Why can you sometimes find the same item for sale at different prices from Target, Walmart and Amazon in a 10-minute Google search?
While you might expect item prices to stabilize when consumers can easily compare among sellers, there’s often a surprising disparity, a phenomenon called “price dispersion.” Theories abound as to why, but a new model developed by BYU economics professor Brennan Platt highlights one very significant factor: buyers’ search timelines.
Platt constructed a model predicting that time-constrained buyers will pay higher prices over time and tested the hypothesis using eBay auctions. Although it’s intuitive that buyers are willing to pay more when they have less time, Platt’s complex model and original data show in detail how the single factor of a deadline creates ripple effects in consumer behaviors.
Research on price shopping typically assumes that buyers will search indefinitely for a good bargain. Platt thought this was a false assumption, since most buyers eventually run up against either a definite deadline (“I need this gift for a party tomorrow!”) or a perceived one (“I’m tired of shopping for this!”).
“Effectively these different companies like Target, Walmart and Amazon are targeting people at different points in their search,” said Platt. “Those offering really low prices know that some people have lots of time on their hand, and those offering really high prices are catching the chumps who get on the scene close to their deadline.”
Until now, it’s been nearly impossible for researchers to get hard data on how buyers adjust expectations as they shop—they could see only the final price consumers settle for.
“But on eBay, there’s a large class of things being sold that are new-in-box, same stuff you get at Target or Walmart,” Platt said. “With these identical goods being sold over and over, each time a person bids on them and loses, we have a record of what they were willing to pay at a given time.”
While he was developing the theory, Platt captured rudimentary data from eBay bidders on LEGO sets.
“With the Death Star, it worked great,” he recalled. “There was a very consistent rise in price offers from the people I followed.”
A couple of months later, he hit the jackpot when he bumped into former BYU undergraduate Bradley Larsen at a conference. Larsen had just finished a one-year postgraduate position at eBay.
Platt brought in Larsen and his colleague Dominic Coey, who gathered data on bidders across multiple eBay auctions on one million brand-new goods. “The match between model and data popped out very cleanly,” Platt said.
The results indicated that bidders who lose one auction are more likely to increase their bids in the next. They are also more likely to eventually purchase the item at the more expensive posted price, usually within a single day of their last failed bid. Shoppers who search the longest are the most likely to win auctions. The model’s implications can shape how businesses market goods.
“For instance,” Platt said, “any policy eBay changes that alter the structure or timing of an auction will affect consumers’ willingness to participate and pay certain prices.”

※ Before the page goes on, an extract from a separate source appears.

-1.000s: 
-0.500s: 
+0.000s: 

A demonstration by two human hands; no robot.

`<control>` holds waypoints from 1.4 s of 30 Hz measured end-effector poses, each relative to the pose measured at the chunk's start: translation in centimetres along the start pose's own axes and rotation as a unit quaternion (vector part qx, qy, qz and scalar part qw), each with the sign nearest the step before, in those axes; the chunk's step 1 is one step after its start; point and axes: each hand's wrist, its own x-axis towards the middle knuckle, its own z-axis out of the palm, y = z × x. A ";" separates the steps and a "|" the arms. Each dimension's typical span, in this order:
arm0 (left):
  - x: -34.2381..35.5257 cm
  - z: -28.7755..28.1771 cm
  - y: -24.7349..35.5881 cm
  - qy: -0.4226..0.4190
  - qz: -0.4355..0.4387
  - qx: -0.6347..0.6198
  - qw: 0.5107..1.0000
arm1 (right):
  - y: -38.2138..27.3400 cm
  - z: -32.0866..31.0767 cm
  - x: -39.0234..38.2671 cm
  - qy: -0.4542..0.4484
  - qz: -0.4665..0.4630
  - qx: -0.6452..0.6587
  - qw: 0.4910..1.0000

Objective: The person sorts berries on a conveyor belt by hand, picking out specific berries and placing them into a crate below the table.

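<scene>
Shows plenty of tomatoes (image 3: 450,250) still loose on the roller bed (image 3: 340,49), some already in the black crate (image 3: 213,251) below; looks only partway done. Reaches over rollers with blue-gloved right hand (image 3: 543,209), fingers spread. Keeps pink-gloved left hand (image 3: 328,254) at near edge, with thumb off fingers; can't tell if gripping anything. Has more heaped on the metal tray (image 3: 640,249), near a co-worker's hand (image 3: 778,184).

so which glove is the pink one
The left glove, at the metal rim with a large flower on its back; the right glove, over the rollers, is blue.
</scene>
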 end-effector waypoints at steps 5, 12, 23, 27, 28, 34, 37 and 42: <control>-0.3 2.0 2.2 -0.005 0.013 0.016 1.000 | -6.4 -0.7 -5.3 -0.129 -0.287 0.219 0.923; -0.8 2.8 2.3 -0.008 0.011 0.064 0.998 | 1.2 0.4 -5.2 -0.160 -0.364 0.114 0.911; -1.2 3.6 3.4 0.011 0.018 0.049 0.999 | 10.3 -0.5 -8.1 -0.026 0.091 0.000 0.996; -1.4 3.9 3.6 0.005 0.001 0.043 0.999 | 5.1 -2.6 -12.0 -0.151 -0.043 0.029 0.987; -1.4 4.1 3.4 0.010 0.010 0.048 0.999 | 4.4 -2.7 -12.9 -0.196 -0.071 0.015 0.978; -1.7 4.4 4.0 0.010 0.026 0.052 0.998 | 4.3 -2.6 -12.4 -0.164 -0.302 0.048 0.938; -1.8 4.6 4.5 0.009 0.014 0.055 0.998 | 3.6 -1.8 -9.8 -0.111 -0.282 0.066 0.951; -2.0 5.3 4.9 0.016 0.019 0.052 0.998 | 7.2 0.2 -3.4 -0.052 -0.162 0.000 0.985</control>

For example, eBay roughly doubled its listing fees in 2010. While the change applied equally to auction and posted prices, sellers shifted dramatically toward posted prices.
“Our model explains the lopsided response, as consumers had fewer opportunities to win a deal; running out of time, they were forced to use posted price listings.”
Other businesses can also use the model to modify their approach to consumers. “The big push now is for tech firms to understand their customers better through big data so they can strategically adjust prices,” Platt noted. “Our study shows the value of attending to subtle shifts that occur as shoppers face deadline pressures.”
The study was published in The American Economic Review.